Monika Elmont (Elvira's Body) Sarah Jane Vavrin (Elvira's Voice)

Monika Elmont (Elvira’s Body) Sarah Jane Vavrin (Elvira’s Voice)

Combining one of the best scores ever written with a touch of contemporary activism, In Core Ensemble’s adaption of this classic opera, the timeless and timely story brings voice to the women who stand together against sexual assault by men like Giovanni.

The Core Ensemble sets the story in a corporate business office where Giovanni is the CEO. This production breaks away from the elitism of Opera while maintaining the brilliance of Mozart’s original score. Each character is brought to life by two performers: a classically trained opera singer and an actor. Jimmi Cook stars as Giovanni, the only character played by a single singer/actor.

Directed by Julia Holden Hunkins, the Core’s adaptation doesn’t shy away from the reality of sexual assault and body politics, but emphasizes the way that social status and gender function in today’s workplace. With an emphasis on the power of the #MeToo Movement, the  production gives weight and dimension to women’s voices, as they band together to bring down their oppressor.

Mozart’s operatic tale has been told for hundreds of years. The plot revolves around Don Giovanni, a selfish and promiscuous nobleman, who gets what he wants by using brute force, manipulation. and his status in society. In the end, he is dragged to hell as punishment for his villainous sins.

He’s a wealthy Casanova who takes advantage of everyone in his life.

A rake, a libertine–in some circles called a cockhound–Don Giovanni is a Casanova who takes advantage of everyone in his life. Young, arrogant, and sexually promiscuous, he seduces, abuses, and outrages all. That is, until he encounters something he cannot kill, beat up, dodge, or outwit. His crimes are masked behind his success . . . until the women of the workplace band together to bring him down.

Angel Zamorano Diaz (Cammendatore's voice) Garret Lander (Cammendatore's body)

Angel Zamorano Diaz (Cammendatore’s voice) Garret Lander (Cammendatore’s body)

Mozart deftly underscores the action with his music. For example, in an aria midway through Act I (the “Catalogue Aria”), Giovanni’s servant, Leporello, reads delightedly from his little black book, listing the many women who have been conquered by Don Giovanni in each of several nations—1,003 women in Spain alone. Mozart matches musical characteristics to various adjectives, so that petite women are portrayed with short notes and ladies of more grandeur are described with longer note values.

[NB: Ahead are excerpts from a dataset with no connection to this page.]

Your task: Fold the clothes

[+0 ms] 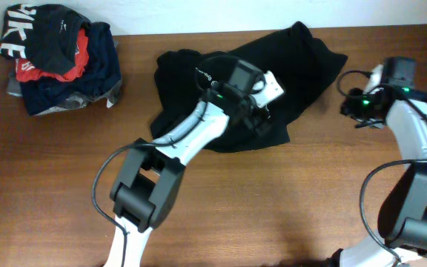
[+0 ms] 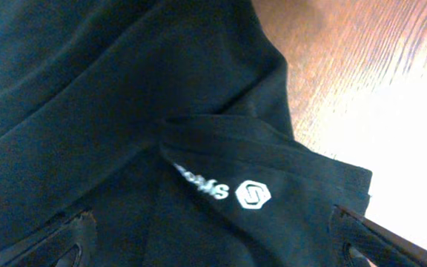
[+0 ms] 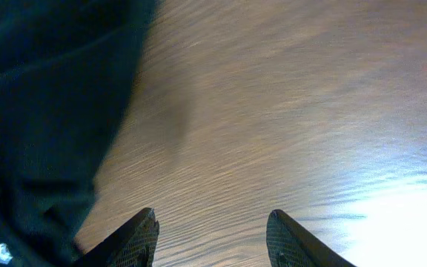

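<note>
Brown wooden table (image 1: 310, 200) fills the overhead view, with a pale strip of wall (image 1: 199, 11) along the top edge. The black T-shirt (image 1: 302, 59) lies crumpled at upper centre, unfolded and bunched, its outline hard to read because black folds merge into one another. The left arm crosses its lower middle and hides part of it.

The left gripper (image 1: 262, 111) sits over the shirt's lower centre. From above its jaws are too dark against the fabric to separate. In the left wrist view the gripper (image 2: 213, 248) has its fingers spread to the two lower corners of the frame and cut off by the edge. Fabric lies beneath the gap and nothing is pinched. A folded flap there carries a small white hexagonal logo (image 2: 253, 194) with blurred, unreadable white lettering beside it. A white patch (image 1: 274, 86) just beside the left wrist cannot be identified.

The right gripper (image 1: 349, 104) stands at the right of the frame, just beside the shirt's right edge. In the right wrist view the gripper (image 3: 212, 237) has its fingers apart over bare wood, holding nothing. Shirt fabric fills the left side of that frame.

A heap of other garments (image 1: 58, 59), in black, red, navy and grey, sits at upper left, well apart from the shirt. Its white lettering is cut off by folds.
</note>
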Available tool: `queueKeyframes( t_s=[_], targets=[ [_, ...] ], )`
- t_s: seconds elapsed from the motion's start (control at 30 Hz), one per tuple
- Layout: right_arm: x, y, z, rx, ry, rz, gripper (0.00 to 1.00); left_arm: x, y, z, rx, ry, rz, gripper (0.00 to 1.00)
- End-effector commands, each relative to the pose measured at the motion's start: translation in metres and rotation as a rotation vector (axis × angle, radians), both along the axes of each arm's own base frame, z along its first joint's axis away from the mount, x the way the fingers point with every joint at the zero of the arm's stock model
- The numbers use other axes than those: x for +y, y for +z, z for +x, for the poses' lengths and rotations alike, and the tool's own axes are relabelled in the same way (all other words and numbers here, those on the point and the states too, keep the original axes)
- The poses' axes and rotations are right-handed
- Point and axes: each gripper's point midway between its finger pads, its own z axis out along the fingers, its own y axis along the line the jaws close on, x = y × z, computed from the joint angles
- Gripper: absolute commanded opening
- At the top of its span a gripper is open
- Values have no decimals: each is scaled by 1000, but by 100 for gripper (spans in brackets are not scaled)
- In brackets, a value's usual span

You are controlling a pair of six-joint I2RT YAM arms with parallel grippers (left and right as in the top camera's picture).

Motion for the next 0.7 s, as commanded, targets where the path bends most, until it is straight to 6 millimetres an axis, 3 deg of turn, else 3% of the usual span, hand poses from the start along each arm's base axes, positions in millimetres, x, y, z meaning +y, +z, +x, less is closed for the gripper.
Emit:
queueKeyframes(
  t_s=[0.0, 0.1, 0.3, 0.4, 0.67],
  targets=[
    [-35, 20, -5, -47, -126, 1, 52, -7, 10, -4, -111, -3, 100, 99],
    [-51, 21, -11, -54, -181, 29, 53, -21, 3, -15, -110, -30, 106, 96],
    [-52, 21, -12, -58, -185, 42, 53, -41, -20, -32, -92, -66, 121, 89],
    [-52, 21, -12, -58, -184, 44, 52, -49, -35, -45, -71, -93, 142, 80],
    [-51, 20, -14, -52, -184, 47, 52, -61, -42, -62, -102, -103, 201, 70]
  ],
)
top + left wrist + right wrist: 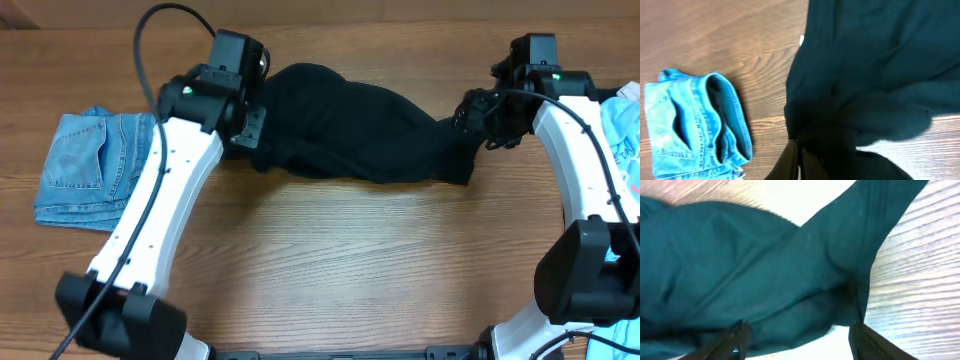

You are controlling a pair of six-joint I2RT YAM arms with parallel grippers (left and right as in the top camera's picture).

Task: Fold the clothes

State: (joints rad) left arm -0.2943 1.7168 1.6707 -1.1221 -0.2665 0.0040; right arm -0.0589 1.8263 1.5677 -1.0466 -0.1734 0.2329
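Left claw [799,155] clamped on black garment [350,125]; right claw [800,339] spread apart over it.

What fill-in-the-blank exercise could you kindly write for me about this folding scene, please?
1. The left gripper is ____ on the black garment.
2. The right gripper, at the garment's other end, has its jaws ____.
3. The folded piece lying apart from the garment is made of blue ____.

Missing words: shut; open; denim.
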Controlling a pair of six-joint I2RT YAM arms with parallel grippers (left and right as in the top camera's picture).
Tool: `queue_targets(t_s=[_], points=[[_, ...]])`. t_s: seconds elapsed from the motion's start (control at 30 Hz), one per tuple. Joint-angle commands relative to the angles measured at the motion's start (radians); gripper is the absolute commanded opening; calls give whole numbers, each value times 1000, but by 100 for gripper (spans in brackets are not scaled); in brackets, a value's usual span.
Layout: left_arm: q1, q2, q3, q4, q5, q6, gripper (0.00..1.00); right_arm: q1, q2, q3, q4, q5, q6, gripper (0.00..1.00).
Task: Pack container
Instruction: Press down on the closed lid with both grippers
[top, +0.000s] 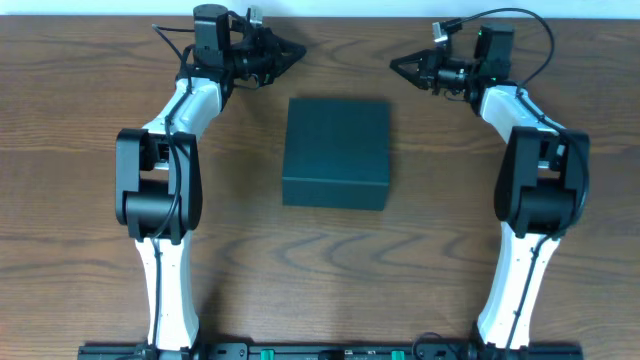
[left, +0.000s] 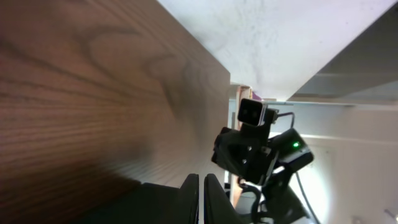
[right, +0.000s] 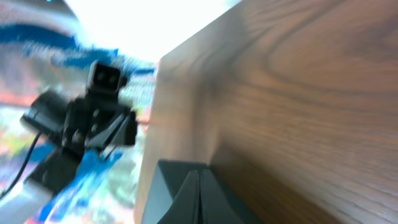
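Observation:
The container (top: 336, 152) is a dark teal-green square box with its lid shut, in the middle of the wooden table. It also shows as a dark block low in the left wrist view (left: 155, 205) and in the right wrist view (right: 165, 193). My left gripper (top: 298, 48) is shut and empty, held at the far edge of the table, left of and beyond the box. My right gripper (top: 395, 63) is shut and empty, at the far edge right of the box. The two grippers point at each other. Their fingers show in the wrist views (left: 201, 199) (right: 199, 196).
The table's far edge (top: 340, 20) runs just behind both grippers. The wooden tabletop (top: 340, 270) stretches in front of the box. No snack packs show in any view.

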Motion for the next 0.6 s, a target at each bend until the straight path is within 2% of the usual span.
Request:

Other clever musical touches can be found in the well-known and probably the most beloved aria “Là ci darem la mano” in Don Giovanni. As the Act One duet begins, Giovanni and his prey have alternate verses, but, as the conquest ensues, they begin to blend in harmony, the music reflecting their emotional unity.

The opera attracted prestigious cultural admirers. Søren Kierkegaard, Danish philosopher, theologian, poet, social critic and religious author, greatly admired Mozart’s opera. In a long essay, he wrote that that “among all classic works, Don Giovanni stands highest.”  French composer Charles Gounod wrote that Mozart’s Don Giovanni is “a work without blemish, of uninterrupted perfection.”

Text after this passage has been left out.